▸ WORK REQUIRED
Take the lines from the beginning of the material through the line containing "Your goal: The" and retype them exactly, leaving the pictures out.

▸ SUPPLIED MATERIAL
# # # # # # #

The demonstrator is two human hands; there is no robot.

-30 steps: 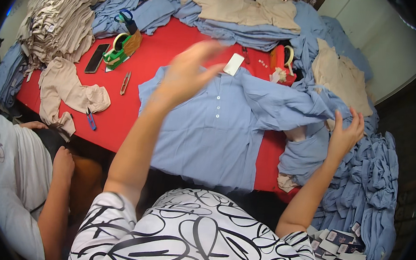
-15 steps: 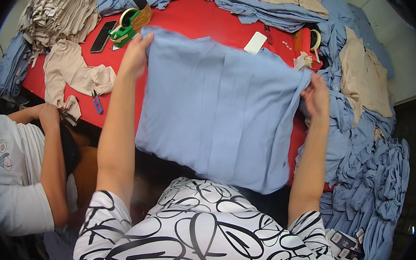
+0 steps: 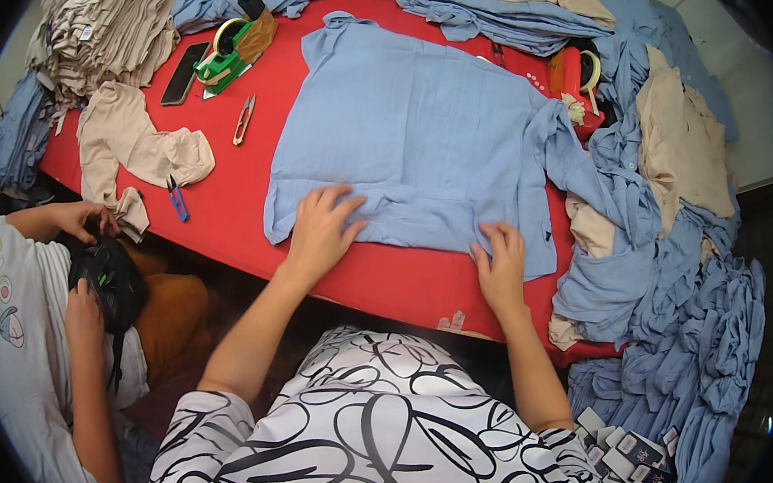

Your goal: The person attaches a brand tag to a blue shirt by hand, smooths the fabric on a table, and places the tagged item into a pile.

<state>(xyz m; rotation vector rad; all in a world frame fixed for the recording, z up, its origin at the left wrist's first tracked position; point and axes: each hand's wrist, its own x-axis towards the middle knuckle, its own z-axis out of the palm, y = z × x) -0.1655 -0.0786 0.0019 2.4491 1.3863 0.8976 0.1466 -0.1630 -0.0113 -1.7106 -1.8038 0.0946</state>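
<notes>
A light blue shirt (image 3: 413,135) lies spread on the red table, one sleeve stretching right toward other blue garments. Its near edge looks turned up into a narrow band. My left hand (image 3: 322,235) rests on the left part of that edge, fingers apart and slightly bent. On the right part of the same edge lies my right hand (image 3: 501,261), thumb away from the fingers. Neither hand grips the cloth.
On the red table (image 3: 220,169) at left are thread snips (image 3: 244,121), blue snips (image 3: 177,200), a phone (image 3: 184,73), a green tape dispenser (image 3: 224,61) and a beige garment (image 3: 135,145). Blue clothes (image 3: 699,311) pile up at right. A co-worker (image 3: 27,304) sits at left with a black bag (image 3: 113,283).
The shirt, held up by both hands before, now lies on the table. Both hands came down to its near edge. Snips now show at left; the co-worker's hands are at the black bag.
</notes>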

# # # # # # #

▸ RESULT OF THIS EXERCISE
The demonstrator is two human hands; there is no robot.

-30 steps: 
-15 steps: 
+0 steps: 

Your goal: The person attaches a brand tag to a blue shirt by hand, smooths the fabric on a table, and places the tagged item into a pile.

There is no more to add to the answer.